** YOUR GOAL **
Please tally the lines of the listing that hold the string "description", and reply with that total only.

** GIVEN DATA **
_ _ _ _

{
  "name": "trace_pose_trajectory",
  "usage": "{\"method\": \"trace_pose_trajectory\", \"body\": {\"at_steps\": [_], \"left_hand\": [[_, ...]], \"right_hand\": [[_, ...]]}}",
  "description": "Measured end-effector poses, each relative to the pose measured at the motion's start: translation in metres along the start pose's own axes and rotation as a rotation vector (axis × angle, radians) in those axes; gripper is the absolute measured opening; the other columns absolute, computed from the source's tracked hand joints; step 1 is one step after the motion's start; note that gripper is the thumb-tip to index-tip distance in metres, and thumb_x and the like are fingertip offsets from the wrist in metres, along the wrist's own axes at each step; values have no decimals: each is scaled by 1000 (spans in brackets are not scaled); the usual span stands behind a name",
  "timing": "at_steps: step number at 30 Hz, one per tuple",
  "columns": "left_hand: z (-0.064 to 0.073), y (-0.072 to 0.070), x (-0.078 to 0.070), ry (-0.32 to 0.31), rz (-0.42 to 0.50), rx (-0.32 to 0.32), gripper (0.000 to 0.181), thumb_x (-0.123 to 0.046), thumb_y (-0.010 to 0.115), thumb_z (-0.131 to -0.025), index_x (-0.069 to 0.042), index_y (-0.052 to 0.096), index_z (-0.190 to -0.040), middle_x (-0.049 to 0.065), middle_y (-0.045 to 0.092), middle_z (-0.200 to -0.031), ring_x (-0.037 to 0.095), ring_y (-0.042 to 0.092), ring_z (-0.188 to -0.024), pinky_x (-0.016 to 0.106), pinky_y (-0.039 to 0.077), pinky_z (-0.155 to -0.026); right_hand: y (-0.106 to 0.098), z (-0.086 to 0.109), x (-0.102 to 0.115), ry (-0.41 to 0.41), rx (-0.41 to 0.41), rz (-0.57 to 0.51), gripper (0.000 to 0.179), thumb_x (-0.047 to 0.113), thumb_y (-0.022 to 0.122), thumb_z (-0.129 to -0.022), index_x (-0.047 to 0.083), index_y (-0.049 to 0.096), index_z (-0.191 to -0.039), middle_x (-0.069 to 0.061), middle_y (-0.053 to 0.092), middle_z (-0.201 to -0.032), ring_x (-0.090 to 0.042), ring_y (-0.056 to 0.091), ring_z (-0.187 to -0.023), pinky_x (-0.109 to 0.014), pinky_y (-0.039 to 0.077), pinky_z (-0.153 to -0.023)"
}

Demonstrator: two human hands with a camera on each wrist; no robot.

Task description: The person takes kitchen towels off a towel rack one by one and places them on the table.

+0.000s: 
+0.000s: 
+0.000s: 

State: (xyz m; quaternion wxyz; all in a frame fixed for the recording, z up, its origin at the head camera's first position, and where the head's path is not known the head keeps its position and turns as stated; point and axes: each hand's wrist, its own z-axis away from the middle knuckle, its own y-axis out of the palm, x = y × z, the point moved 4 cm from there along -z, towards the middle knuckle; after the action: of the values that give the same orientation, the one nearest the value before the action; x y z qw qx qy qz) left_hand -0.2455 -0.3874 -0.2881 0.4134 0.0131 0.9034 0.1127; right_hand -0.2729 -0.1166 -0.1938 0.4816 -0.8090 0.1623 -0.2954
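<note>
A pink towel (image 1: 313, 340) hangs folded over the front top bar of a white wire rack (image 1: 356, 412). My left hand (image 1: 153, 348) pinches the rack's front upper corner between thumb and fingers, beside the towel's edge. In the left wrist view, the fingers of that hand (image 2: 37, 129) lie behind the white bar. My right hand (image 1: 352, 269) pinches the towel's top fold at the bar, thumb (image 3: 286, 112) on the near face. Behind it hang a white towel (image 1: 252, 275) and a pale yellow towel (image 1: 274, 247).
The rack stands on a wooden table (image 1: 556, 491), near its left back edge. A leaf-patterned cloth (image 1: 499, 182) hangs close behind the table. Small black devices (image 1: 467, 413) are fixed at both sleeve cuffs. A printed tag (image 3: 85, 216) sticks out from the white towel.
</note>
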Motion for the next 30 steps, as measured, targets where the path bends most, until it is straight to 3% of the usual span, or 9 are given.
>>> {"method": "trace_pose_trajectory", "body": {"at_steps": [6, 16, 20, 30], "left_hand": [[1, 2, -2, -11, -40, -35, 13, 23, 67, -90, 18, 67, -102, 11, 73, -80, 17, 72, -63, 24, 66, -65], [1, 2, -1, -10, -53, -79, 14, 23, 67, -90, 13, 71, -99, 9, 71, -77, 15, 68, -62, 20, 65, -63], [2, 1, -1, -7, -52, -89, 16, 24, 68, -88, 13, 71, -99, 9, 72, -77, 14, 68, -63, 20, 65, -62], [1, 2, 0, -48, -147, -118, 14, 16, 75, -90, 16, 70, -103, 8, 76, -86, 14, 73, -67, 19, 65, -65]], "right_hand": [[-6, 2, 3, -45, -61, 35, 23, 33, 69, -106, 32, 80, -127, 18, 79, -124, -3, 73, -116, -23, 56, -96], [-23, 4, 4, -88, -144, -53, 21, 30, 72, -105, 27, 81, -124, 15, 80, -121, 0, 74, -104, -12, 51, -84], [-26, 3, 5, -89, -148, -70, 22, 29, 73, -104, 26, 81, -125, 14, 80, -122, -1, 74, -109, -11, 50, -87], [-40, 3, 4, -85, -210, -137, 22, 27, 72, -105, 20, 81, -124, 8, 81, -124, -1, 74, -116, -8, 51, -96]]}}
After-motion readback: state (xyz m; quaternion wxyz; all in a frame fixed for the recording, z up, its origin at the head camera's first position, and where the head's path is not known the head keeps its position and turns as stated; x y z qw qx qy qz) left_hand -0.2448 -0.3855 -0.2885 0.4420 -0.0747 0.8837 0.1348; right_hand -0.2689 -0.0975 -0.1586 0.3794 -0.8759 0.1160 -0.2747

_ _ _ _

** RESPONSE BELOW **
2